Hegseth Is Honoring Confederate Lies, Not Actual History
Since Donald Trump returned to office, his administration has been working to put the names of various Confederates who tried to destroy the United States to preserve slavery back in positions of honor. Defense Secretary Pete Hegseth’s most recent effort in this crusade is particularly egregious:
Hegseth’s post links to an opinion piece in The Blaze touting the Moses Ezekiel monument as a testament to the “national healing” between north and south that was taking place when it was built in 1914.
The monument is actually a prime example of an attempt to revise and sanitize the actual history of the Civil War. As Arlington National Cemetery’s own website explains (in text which may well soon be scrubbed by Hegseth’s commissars), it presents a “mythologized vision of the Confederacy”:
The elaborately designed monument offers a nostalgic, mythologized vision of the Confederacy, including highly sanitized depictions of slavery. Standing on a 32-foot-tall pedestal, a bronze, classical female figure, crowned with olive leaves, represents the American South. She holds a laurel wreath, a plow stock and a pruning hook, with a Biblical inscription at her feet: “They have beat their swords into plough-shares and their spears into pruning hooks. …”
Two of these figures are portrayed as African American: an enslaved woman depicted as a “Mammy,” holding the infant child of a white officer, and an enslaved man following his owner to war. An inscription of the Latin phrase “Victrix causa diis placuit sed victa Caton” (“The victorious cause was pleasing to the gods, but the lost cause to Cato”) construes the South’s secession as a noble “Lost Cause.” This narrative of the Lost Cause, which romanticized the pre-Civil War South and denied the horrors of slavery, fueled white backlash against Reconstruction and the rights that the 13th, 14th and 15th Amendments (1865-1870) had granted to African Americans. The image of the faithful slave, embodied in the two figures on the memorial, appeared widely in American popular culture during the 1910s through 1930s
Like so many of the memorials that were taken down during the period of racial reckoning after the George Floyd protests, the “Reconciliation Monument” was a project of the neo-Confederacy, the long and largely successful effort to revise the memory and meaning of the treasonous rebellion against the United States into a noble “Lost Cause,” full of glorious if misunderstood motives. Its immediate purpose was less about honoring Confederate heroes than celebrating their vindication in the South’s battle to overturn Reconstruction and build a racist Jim Crow society, which had been tacitly accepted by the North by the time all those monuments began going up in the early 20th century. It’s not “history,” but revisionist propaganda.
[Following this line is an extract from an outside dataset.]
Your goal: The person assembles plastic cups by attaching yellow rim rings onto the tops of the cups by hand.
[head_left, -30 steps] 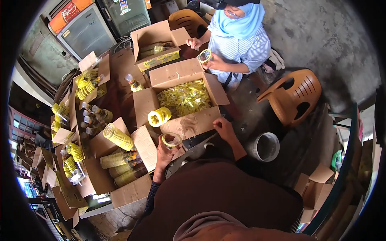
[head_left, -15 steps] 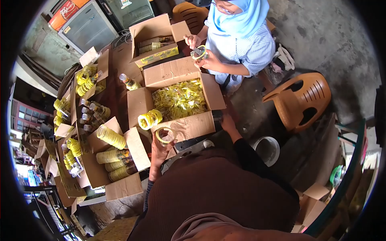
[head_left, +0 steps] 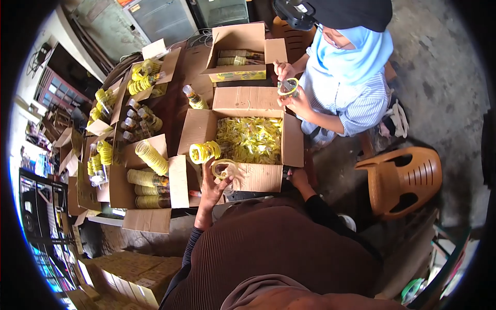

Many of these monuments to the Lost Cause were financed and promoted by militant white southern groups like the United Daughters of the Confederacy. This group was behind the “Reconciliation Monument,” so when the movement to remove neo-Confederate symbols began in the last decade the Arlington statue was a natural target. Its removal was actually supported by a group of descendants of its Confederate veteran architect, Moses Ezekiel, as they explained in a 2017 letter to the Washington Post:
One of the most important memorials to the Confederacy is the statue at Arlington National Cemetery, unveiled in 1914. It was sculpted by Moses Jacob Ezekiel, a former Confederate soldier and a prominent sculptor of his time. Ezekiel was our relative.
Like most such monuments, this statue intended to rewrite history to justify the Confederacy and the subsequent racist Jim Crow laws. It glorifies the fight to own human beings, and, in its portrayal of African Americans, implies their collusion. As proud as our family may be of Moses’s artistic prowess, we — some twenty Ezekiels — say remove that statue. Take it out of its honored spot in Arlington National Cemetery and put it in a museum that makes clear its oppressive history.
Nothing has happened to rebut that argument in the ensuring years. It makes you wonder if the real “lemmings” here are the people who want to engage with actual history or MAGA zealots like Hegseth, who want to spend $10 million in taxpayer dollars to continue whitewashing it.